Because of Iceland’s unique geographical position, it has been graced by some of the world’s most beautiful and exceptional rock formations. Located on the Mid-Atlantic ridge, home to an unrivaled level of volcanic activity, tube caves abound—a result of magma activity in the region. With a guide, these tube caves offer year-round tours and exploration.
Due to Iceland’s climate, certain caves are only available at certain times of the year. The most popular summer cave is Gjábakkahellir Cave, while the most popular winter cave is Leiðarendi Cave.

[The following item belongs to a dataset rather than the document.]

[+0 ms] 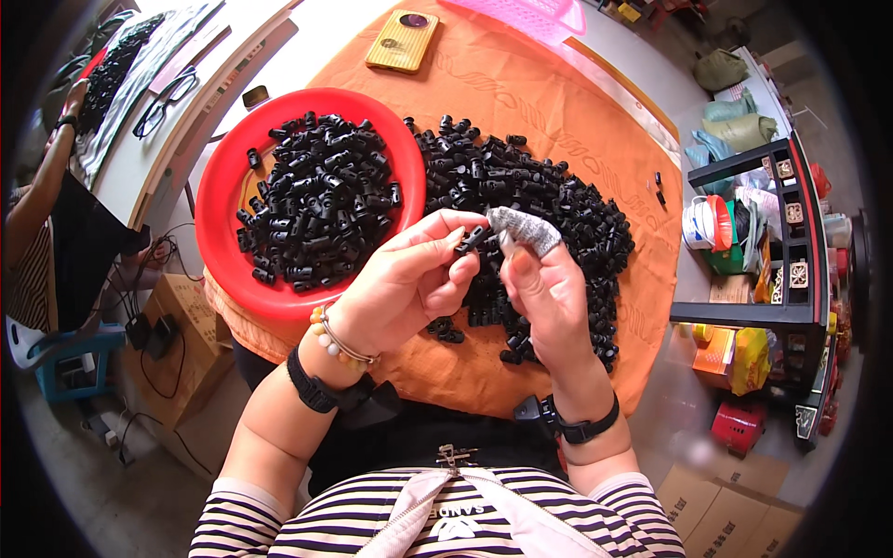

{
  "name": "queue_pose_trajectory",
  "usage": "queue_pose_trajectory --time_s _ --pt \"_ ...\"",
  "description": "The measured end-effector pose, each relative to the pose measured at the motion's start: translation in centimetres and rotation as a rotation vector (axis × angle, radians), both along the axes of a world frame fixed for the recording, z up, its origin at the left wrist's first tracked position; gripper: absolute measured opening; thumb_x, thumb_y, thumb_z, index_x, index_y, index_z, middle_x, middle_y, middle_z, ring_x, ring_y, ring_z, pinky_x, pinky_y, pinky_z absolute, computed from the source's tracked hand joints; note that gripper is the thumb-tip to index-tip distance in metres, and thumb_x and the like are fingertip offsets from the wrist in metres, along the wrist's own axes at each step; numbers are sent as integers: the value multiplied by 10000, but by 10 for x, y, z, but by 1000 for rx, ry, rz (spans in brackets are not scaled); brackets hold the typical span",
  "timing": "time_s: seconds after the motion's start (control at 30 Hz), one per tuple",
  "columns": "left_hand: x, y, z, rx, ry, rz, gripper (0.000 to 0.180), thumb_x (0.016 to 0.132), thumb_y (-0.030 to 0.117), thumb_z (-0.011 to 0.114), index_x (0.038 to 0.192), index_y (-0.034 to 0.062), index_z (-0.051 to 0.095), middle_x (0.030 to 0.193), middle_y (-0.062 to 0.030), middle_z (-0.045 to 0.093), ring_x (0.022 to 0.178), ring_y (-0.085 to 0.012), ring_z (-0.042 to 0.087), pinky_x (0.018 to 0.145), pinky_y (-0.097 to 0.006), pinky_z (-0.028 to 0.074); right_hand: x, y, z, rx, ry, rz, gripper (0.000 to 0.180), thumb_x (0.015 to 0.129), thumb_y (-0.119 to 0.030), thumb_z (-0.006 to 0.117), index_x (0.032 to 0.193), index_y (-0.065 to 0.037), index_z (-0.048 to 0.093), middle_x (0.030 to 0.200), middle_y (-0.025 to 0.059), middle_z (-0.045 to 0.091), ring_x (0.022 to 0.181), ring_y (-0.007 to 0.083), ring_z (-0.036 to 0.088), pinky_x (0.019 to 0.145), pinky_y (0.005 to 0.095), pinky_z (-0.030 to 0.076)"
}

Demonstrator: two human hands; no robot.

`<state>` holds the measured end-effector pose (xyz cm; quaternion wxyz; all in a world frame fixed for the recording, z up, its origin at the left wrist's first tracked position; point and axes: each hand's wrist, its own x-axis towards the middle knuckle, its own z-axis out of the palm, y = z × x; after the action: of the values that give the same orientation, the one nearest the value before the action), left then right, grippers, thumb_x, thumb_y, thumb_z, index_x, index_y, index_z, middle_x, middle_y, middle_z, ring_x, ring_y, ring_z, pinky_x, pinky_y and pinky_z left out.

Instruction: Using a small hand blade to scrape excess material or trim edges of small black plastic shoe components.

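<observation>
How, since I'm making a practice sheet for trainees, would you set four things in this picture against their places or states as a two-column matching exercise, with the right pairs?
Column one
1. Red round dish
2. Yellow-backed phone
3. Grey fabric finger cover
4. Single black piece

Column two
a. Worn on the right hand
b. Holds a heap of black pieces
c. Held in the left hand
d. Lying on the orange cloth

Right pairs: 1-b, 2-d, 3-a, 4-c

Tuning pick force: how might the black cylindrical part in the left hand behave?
Likely light: the black cylindrical part is small enough for the left hand to pinch. May roll if nudged, given its rounded sides. Perhaps slippery: its surface shows glossy highlights.
</observation>
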<state>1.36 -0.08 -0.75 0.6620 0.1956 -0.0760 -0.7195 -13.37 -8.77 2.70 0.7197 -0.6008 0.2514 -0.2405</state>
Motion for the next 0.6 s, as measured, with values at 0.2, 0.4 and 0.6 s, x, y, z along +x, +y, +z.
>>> queue_pose_trajectory --time_s 0.2,0.4,0.6 --pt "2 0 0 -15 39 8 289 926 111 405 1212 78 431 763 -15 489 527 -65 378 470 -179 300 -7 6 -5 -37 -2 -22 398 889 -85 552 1245 16 405 1059 71 573 970 82 508 839 211 399" --pt "1 0 -2 -33 39 3 277 929 122 416 1200 78 443 755 -11 491 540 -65 389 478 -179 306 -4 9 0 -74 67 31 410 861 -51 577 1231 2 406 890 26 594 753 25 484 663 165 405" --pt "1 2 -1 -29 29 2 270 929 135 433 1191 77 455 744 -8 489 542 -65 390 479 -180 304 -2 10 -1 -118 72 34 383 860 -46 574 1204 12 414 934 60 613 823 43 530 702 173 423"
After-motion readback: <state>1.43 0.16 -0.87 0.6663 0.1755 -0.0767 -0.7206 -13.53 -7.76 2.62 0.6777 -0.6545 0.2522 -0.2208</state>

The first is located near Þingvellir, and the second in Bláfjöll.
Tours through these caves are often combined with other activities, the favorites being ATV riding or snorkeling in the area.
One of the major draws of Iceland’s caves is the ability to actually go into a magma chamber. Few other places in the world provide this same opportunity. This chamber is called the Þríhnúkagígur crater and represents an erupted volcano. Now more than 4000 years old, it is dormant and massive, spanning the space of three basketball courts.
The hike into the interior of the Þríhnúkagígur crater is about an hour and a 120 meter cable lift descent into the belly of the volcano, letting out into a chamber that could house the Statue of Liberty. What makes this area so special is that most volcanic eruptions cause magma chambers to collapse. This volcano’s eruption did not, preserving a unique natural formation that most find awe-inspiring.
Some of the most popular caves include:
1. Vatnshellir cave – Located on the Snæfellsnes peninsula, this volcano can only be reached by guided tour. A staircase descends to the mouth of a tall, wide passage that lets out into the cave after a short walk. This cave gets very cold, even during the warm months, so coats, hats, and gloves are recommended. The tour itself is about an hour long.
2. Lofthellir cave – One of the most popular caves in Northern Iceland, this lava cave is also fairly old. It is riddled with incredible ice sculptures and rock formations carved by ancient magma activity. Visit Askja offers guided cave tours at Cave Lofthellir in north Iceland.
3. Búri cave – On the Reykjanes peninsula, this cave was only added to the list of known caves in 2005. It is, by far, the largest cave in Iceland, measuring ten meters high, ten meters at its widest, and over a kilometer long. The world’s deepest lava pit is housed here as well, descending seventeen meters deeper into the earth. Some explorers are put off by the narrow entrance, but once inside, marvel at the sheer size of the cave and the rock formations and ice sculptures. While the ice is at its best during the winter, this cave is open year round. There is a slight climb required to get to the pit, but it is worth the views.
4. Thrihnukagigur cave – Another impressive crater, this time housed in Southwest Iceland, this cave is one of the most unique volcano exploring opportunities in the world. 4000 years of dormancy and no recent activity at all makes this a safe, but exhilarating exploration, descending right into the belly of the volcano. Some compare the incredible rock formations and colors to an elaborate palace. This cave also plays home to a giant magma chamber.
5. Gjábakkahellir cave – This cave is one of the Iceland’s best examples of a magma tube, created as the magma on the surface solidifies as magma continues to travel beneath. The result is a series of beautiful formations and ice sculptures. This cave is about 9000 years old, and is in Thingvellir National Park.
Caves play an important role not just in geographical studies, but also in an understanding of history and biology. Over the years, caves have played home to both humans and animals, and they have strong ties to Icelandic history. With the range of caves in Iceland, there is no better place for a cave adventure or to see some of the most beautiful and unique natural formations in the world.